Methods: The study population included 789 participants who received placebo (n=400) or amubarvimab plus romlusevimab (n=389). We compared rates of viral decay and resistance emergence with single versus dual-active mAbs by categorizing participants harboring variants sensitive to amubarvimab alone (Delta, Epsilon, Lambda, Mu) versus those sensitive to both mAbs (Alpha, Beta, Gamma, Others).

Results: The most common SARS-CoV-2 variant in the study population was Delta (26%) followed by Gamma (19%), Alpha (12%), and Epsilon (10%). Compared to treatment with a single active mAb, treatment with dual active mAbs led to faster viral clearance at study day 3 (p=0.0001) and day 7 (p=0.003). Treatment-emergent resistance mutations were significantly more likely after amubarvimab plus romlusevimab treatment than placebo (2.6% vs 0%, p=0.0008). Higher frequency of mAb resistance was detected with single active mAb treatment versus dual mAb treatment (7.2% vs 1.1%, p=0.007). Participants with emerging mAb resistance had significantly higher pre-treatment SARS-CoV-2 nasal viral RNA levels.

Conclusions: Dual active mAb therapy led to significantly faster rates of viral decay and lower risk of mAb resistance.

Lay Abstract

Background: Amubarvimab and romlusevimab are anti-SARS-CoV-2 monoclonal antibodies (mAbs) that significantly reduced the risk of hospitalizations or death in the ACTIV-2/A5401 phase 2/3 trial.

Methods: We compared rates of viral decay and resistance emergence with single versus dual-active mAbs by categorizing participants harboring variants sensitive to amubarvimab alone (Delta, Epsilon, Lambda, Mu) versus those sensitive to both mAbs (Alpha, Beta, Gamma, Others).

Results: Treatment with two active mAbs led to faster viral clearance at study days 3 and 7, compared to treatment with a single active mAb. The emergence of resistance mutations was significantly more likely after single active mAb treatment compared to treatment with two active mAbs.
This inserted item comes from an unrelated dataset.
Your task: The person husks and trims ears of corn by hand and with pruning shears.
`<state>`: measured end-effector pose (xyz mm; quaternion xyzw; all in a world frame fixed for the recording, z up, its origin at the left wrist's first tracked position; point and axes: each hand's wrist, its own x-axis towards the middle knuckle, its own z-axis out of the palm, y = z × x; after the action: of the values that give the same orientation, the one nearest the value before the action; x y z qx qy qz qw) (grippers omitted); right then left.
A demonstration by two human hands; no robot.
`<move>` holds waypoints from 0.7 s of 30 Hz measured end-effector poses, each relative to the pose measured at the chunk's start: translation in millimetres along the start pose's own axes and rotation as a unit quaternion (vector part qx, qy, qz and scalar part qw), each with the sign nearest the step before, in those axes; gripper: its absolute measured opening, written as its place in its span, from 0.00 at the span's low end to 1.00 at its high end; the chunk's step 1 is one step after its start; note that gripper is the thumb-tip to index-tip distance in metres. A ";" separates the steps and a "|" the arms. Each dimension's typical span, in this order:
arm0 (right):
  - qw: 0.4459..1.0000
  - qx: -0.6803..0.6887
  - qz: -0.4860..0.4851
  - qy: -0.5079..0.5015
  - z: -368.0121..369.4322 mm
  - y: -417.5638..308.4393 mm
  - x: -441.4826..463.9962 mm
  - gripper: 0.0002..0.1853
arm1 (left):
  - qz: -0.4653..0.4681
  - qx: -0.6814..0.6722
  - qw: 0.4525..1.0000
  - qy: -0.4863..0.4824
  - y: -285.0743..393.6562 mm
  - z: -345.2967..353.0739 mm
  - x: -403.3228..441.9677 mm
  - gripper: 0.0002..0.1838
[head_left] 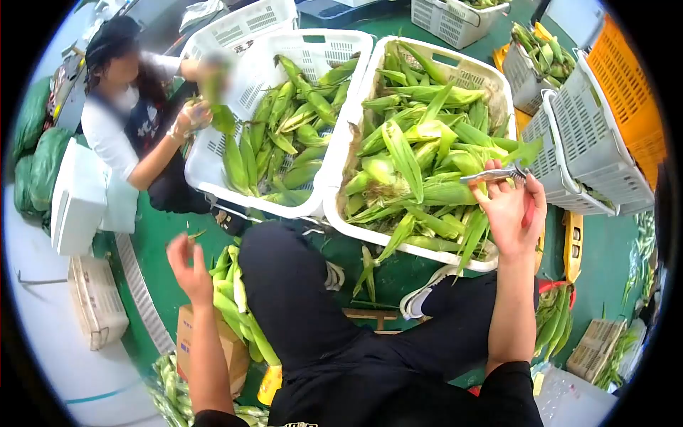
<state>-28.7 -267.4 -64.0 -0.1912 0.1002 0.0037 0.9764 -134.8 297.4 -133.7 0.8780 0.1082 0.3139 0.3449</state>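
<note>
My right hand [511,213] is turned palm up over the right edge of the nearer white crate [334,206]. It holds a metal tool [496,174] with a red handle, its fingers curled around it. Green corn ears and loose husks [405,156] fill that crate. At the left, my left hand [191,267] is raised with its fingers apart and nothing plainly in it. Just beside it, a pile of corn ears [238,306] lies over a cardboard box [235,356], next to my left knee.
A co-worker [128,107] at the upper left holds a corn ear [213,92] over a second white crate [284,210] of corn. Stacked white crates [583,128] and an orange crate [626,92] stand at the right. Green sacks [50,160] lie at the far left.
</note>
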 end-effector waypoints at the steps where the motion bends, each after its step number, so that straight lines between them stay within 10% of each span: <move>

Conclusion: Dual active mAb therapy for COVID-19 led to faster viral clearance and a lower risk of emergence of drug resistance.

Clinical Implications

Potent dual active mAbs should be preferred over single mAbs as our results show that dual active mAb therapy for COVID-19 led to faster viral clearance and a lower risk of emergence of drug resistance.